Only the pictures are dropped. Restate each line below word for word.

■ **Data extract**

====

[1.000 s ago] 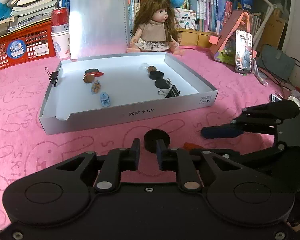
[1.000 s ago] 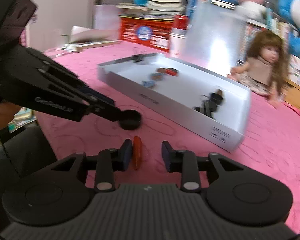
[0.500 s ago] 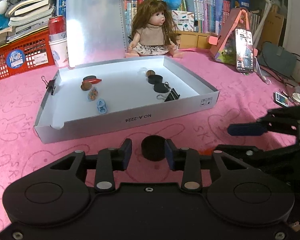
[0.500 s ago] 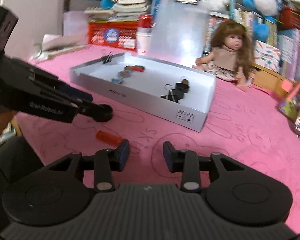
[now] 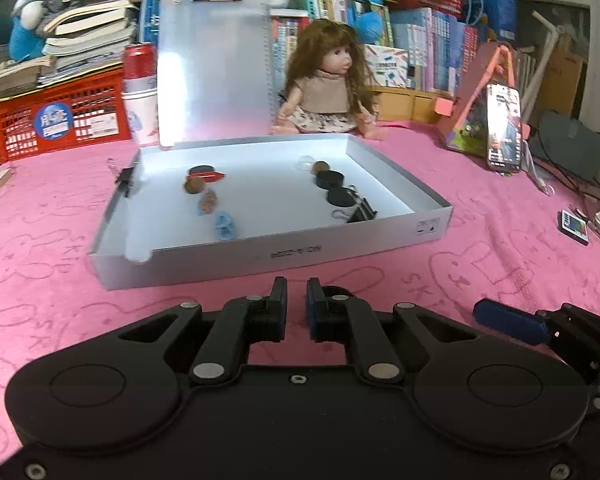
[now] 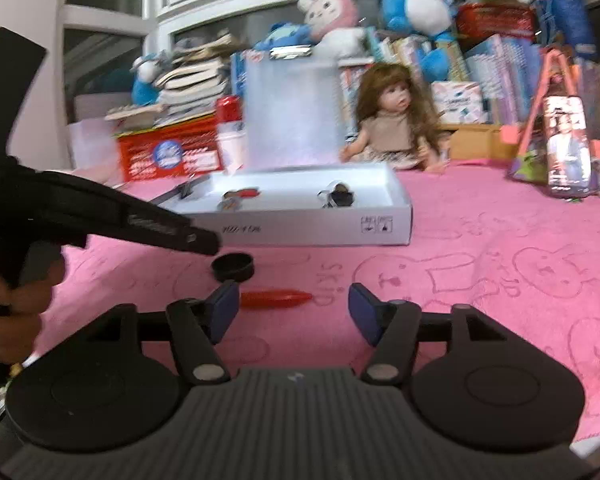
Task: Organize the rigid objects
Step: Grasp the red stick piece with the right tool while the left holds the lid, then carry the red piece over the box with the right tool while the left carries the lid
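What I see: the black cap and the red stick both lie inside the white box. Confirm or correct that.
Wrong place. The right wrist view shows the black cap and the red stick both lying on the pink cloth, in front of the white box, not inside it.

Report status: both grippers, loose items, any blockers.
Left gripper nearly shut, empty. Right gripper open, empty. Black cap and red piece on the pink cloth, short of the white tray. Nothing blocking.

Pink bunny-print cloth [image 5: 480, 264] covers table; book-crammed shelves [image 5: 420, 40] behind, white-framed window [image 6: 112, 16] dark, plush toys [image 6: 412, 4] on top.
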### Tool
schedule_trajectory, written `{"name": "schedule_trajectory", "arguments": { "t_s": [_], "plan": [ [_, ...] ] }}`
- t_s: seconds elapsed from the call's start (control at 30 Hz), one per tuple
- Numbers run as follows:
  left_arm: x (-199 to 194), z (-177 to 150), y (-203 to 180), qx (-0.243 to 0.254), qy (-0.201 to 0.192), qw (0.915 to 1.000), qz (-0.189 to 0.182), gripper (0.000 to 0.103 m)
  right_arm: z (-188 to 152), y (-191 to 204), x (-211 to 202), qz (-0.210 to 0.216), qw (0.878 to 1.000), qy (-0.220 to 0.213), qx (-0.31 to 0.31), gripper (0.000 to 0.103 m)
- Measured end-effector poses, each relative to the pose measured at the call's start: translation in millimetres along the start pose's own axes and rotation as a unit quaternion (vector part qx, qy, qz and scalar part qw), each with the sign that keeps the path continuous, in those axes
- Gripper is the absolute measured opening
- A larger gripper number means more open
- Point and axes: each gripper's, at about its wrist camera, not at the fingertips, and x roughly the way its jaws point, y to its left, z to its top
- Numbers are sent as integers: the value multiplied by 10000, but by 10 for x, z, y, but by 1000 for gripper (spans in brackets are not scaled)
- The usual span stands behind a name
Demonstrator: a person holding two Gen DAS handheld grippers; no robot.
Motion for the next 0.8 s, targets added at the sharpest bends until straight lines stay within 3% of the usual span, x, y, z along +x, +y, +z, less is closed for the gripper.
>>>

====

■ **Response for this exercise**
[1.000 s ago] 
[1.000 s ago] 
[0.500 s ago] 
[0.500 s ago] 
[now] 
[now] 
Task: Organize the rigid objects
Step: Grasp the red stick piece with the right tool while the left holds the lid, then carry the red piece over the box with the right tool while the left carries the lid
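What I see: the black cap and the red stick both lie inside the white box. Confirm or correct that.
Wrong place. The right wrist view shows the black cap and the red stick both lying on the pink cloth, in front of the white box, not inside it.

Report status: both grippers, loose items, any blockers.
Left gripper nearly shut, empty. Right gripper open, empty. Black cap and red piece on the pink cloth, short of the white tray. Nothing blocking.

Pink bunny-print cloth [image 5: 480, 264] covers table; book-crammed shelves [image 5: 420, 40] behind, white-framed window [image 6: 112, 16] dark, plush toys [image 6: 412, 4] on top.
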### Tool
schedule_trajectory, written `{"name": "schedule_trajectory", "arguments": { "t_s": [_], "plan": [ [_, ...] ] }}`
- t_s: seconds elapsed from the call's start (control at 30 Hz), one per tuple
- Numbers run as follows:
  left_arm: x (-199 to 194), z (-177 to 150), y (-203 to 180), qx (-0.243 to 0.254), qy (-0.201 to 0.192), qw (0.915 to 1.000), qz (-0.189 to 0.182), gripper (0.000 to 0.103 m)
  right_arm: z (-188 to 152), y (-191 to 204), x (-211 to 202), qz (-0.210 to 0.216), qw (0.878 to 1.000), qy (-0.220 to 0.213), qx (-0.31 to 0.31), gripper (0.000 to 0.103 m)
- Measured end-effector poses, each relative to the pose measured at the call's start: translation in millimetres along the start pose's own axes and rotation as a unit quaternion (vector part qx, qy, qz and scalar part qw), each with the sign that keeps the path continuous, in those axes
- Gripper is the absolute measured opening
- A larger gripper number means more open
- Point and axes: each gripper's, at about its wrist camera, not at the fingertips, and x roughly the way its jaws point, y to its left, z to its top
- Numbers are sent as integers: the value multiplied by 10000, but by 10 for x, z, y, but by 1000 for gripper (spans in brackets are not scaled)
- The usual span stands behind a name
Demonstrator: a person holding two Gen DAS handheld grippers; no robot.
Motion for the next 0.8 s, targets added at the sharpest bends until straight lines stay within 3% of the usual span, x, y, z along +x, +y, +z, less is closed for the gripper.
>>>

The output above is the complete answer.